Faith Over Fear
I was recently diagnosed with a certain type of scoliosis called the S type scoliosis. Where my spine is shaped like a S. After I went through about 8-10 sessions of physical therapy my pain kept getting worse. To a point where it went from the pain only being in the lower back now to the whole back going up around my neck and around my hips which radiates to my right arm and legs. I had to redo x rays and got scheduled for a MRI while also being prescribed pains meds and muscle relaxers.

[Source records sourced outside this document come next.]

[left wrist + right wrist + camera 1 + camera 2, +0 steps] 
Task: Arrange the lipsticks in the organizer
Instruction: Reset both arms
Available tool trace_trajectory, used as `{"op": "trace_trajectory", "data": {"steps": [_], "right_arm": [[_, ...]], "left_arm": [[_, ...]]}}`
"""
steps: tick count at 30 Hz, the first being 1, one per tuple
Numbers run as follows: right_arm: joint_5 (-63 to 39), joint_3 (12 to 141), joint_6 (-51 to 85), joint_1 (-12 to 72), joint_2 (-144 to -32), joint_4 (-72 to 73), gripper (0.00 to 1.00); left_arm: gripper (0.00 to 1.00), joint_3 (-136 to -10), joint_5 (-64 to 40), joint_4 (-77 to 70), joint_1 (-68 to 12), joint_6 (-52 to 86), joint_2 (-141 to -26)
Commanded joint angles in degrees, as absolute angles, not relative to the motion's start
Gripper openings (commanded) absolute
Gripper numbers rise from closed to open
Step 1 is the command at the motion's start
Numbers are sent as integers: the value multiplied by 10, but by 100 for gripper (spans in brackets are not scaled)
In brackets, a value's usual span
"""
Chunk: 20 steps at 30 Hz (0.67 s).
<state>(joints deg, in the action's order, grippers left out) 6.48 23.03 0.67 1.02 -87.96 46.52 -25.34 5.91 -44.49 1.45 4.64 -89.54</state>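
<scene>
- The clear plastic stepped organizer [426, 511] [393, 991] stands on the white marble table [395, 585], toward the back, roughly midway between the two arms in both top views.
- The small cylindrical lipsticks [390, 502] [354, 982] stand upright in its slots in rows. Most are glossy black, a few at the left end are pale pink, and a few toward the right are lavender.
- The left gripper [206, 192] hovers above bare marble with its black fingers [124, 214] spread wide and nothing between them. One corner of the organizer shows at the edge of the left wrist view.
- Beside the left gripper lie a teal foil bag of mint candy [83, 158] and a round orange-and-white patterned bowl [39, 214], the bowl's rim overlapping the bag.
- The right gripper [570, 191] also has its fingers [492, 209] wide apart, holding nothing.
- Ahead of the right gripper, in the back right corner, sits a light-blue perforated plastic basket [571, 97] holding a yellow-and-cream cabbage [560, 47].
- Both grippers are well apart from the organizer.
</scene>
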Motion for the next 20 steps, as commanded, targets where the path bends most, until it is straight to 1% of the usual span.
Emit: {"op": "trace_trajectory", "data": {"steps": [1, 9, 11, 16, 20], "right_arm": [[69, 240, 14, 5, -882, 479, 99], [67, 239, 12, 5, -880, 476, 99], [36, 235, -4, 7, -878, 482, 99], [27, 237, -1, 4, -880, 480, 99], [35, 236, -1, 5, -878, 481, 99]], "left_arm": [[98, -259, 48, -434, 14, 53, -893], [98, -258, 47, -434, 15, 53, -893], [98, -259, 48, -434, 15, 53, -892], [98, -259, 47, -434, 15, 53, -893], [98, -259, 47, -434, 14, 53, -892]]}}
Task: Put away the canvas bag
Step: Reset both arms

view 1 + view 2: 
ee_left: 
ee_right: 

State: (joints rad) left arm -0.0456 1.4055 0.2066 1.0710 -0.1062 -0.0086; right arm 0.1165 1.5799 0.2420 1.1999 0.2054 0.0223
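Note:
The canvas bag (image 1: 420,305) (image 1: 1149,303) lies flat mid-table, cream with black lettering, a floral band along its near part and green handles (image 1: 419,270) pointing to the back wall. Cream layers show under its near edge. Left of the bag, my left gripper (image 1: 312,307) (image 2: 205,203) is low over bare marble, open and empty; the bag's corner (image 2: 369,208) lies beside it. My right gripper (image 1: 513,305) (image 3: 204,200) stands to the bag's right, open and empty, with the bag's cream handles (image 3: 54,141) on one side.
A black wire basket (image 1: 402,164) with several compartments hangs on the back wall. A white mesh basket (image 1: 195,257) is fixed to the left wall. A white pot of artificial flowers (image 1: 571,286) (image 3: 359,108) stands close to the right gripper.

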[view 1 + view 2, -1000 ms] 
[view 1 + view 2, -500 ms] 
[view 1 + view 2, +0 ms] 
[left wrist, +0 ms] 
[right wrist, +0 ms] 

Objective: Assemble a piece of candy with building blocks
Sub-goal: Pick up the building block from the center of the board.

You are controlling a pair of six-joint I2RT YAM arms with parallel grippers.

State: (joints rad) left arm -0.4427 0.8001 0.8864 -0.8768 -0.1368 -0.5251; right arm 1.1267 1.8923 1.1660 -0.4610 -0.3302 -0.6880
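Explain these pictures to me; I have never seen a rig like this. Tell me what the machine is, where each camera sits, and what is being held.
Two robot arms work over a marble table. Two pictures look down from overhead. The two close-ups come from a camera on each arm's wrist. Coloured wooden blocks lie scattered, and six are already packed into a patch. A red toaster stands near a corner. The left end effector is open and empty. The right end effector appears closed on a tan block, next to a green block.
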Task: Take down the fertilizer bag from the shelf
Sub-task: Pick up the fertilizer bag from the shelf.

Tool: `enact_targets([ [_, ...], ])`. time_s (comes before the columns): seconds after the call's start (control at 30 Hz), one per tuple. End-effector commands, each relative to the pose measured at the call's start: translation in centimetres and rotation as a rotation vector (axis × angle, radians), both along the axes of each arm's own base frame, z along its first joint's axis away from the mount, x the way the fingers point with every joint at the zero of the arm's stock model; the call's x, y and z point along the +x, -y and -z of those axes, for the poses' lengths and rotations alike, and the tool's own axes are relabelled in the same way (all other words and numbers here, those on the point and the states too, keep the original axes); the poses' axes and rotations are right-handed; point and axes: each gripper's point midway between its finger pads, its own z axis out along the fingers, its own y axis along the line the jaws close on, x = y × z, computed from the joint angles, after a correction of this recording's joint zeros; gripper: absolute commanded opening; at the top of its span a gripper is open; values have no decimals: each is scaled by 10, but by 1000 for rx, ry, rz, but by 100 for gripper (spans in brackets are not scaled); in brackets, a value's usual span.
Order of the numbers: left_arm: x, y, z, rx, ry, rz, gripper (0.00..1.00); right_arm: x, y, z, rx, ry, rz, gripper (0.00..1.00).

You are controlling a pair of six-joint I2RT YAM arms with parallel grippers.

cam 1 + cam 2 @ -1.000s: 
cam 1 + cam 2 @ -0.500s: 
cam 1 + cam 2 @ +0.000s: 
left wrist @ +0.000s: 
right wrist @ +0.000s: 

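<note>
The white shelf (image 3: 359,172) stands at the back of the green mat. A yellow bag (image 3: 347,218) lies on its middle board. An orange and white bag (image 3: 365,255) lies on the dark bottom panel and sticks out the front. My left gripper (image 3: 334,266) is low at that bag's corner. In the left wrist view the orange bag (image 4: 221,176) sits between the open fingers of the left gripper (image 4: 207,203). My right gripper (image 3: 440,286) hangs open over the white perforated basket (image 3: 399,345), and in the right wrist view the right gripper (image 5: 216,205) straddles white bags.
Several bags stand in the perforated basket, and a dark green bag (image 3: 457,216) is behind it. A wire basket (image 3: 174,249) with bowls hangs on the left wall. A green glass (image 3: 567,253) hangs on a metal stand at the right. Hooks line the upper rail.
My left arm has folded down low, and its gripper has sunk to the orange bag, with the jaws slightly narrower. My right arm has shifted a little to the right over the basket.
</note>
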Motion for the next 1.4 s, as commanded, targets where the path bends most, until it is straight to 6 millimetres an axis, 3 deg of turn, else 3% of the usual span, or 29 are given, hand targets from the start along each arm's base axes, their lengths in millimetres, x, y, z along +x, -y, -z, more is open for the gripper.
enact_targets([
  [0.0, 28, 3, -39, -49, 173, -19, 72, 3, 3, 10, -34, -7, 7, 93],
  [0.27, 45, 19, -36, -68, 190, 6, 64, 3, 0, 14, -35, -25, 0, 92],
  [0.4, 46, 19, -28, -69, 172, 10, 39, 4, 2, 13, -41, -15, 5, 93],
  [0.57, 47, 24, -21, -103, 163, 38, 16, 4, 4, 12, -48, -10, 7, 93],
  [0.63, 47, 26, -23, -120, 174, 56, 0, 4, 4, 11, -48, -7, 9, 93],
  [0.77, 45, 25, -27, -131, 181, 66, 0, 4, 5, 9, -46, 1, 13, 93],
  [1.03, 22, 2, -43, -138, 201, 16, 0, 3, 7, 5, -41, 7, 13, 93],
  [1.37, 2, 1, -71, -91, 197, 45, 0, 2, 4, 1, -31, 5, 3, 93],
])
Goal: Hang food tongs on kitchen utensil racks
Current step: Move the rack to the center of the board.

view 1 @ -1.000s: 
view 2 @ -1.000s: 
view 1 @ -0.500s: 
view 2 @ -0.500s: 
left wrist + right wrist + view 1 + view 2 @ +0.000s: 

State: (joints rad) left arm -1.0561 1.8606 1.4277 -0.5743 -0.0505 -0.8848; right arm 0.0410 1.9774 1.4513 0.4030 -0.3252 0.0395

My biggest fear was that I wasn’t able to use my gift of music and be apart of the worship team at my church due to my medical issues that’s preventing me to play for prolonged times at a fast beats per minute or even stand too long. The gift I used to be able to show my love to the one that’s never left my side even at my lowest point where people walked away, who loved me when I couldn’t even love myself, Jesus. I feared that without my ability to play my guitar or even play music I wouldn’t be worthy of God’s love. I’ve come to realize that He doesn’t care about the works that you do, He only cares and wants your heart. During this medical journey my faith has been tested over and over to a point I wanted to give up. The further I am on this journey I realized and remembered that Jesus suffered so much worst when He paid the ultimate price and made a way for us to spend eternity with Him. He endured the pain for us. So I can learn to do the same. I just have to hold on a little longer and remember to trust in God. He has a plan for my life and He will use the pain I’m enduring for His glory. During the young adults worship night at my church I was reminded that everything under the sun is temporary and that everything has a season. God’s timing is perfect. I’m learning to be patient and trust Him even though I do fear the unknown. I find comfort that I don’t have to walk this journey and storm along. He is always with me. Being my strength when I feel weak. Giving me love when I can’t find some for myself, and being patient when I don’t listen and decide to be a rebel.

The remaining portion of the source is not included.